YOUR OBJECTIVE:
Each line of the data below that contains "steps" must be copied.
════════
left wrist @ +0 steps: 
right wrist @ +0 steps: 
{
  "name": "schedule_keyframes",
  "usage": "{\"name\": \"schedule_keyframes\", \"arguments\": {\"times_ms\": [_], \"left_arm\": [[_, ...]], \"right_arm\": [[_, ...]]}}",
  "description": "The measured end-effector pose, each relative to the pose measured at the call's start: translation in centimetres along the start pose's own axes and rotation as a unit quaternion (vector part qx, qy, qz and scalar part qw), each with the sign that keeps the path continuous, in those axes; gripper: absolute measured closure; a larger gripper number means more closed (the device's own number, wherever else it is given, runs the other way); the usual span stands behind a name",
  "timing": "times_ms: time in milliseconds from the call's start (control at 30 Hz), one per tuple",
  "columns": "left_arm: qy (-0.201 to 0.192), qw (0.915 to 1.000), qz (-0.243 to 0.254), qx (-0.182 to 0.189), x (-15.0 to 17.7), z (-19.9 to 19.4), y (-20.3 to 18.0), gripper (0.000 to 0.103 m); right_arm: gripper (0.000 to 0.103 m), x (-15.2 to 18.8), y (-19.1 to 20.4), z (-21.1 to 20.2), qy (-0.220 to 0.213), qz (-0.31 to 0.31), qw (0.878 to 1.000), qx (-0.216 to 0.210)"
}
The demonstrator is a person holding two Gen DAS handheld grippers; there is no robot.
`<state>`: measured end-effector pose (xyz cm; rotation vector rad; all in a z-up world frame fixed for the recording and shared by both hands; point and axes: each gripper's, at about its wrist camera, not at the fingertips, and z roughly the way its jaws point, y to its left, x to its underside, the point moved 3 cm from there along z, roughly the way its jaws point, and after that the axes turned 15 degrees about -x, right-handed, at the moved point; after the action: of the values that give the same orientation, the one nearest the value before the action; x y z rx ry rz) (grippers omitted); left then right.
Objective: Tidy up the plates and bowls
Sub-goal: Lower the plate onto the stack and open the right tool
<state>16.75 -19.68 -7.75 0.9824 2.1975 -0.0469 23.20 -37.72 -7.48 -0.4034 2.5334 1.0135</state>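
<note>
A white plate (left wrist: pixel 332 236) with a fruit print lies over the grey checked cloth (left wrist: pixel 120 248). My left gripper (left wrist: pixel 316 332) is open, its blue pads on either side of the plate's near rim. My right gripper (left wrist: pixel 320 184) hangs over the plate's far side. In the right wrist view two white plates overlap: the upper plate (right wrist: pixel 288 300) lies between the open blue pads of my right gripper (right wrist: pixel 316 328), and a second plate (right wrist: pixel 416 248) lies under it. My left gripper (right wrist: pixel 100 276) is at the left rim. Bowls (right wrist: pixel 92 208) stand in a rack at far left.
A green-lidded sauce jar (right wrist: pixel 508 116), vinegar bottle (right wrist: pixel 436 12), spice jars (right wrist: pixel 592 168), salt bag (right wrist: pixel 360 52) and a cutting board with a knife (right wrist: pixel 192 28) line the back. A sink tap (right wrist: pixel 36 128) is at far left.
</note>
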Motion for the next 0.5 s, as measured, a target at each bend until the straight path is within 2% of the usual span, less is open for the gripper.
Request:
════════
RESPONSE FOR THIS EXERCISE:
left wrist @ +0 steps: 
right wrist @ +0 steps: 

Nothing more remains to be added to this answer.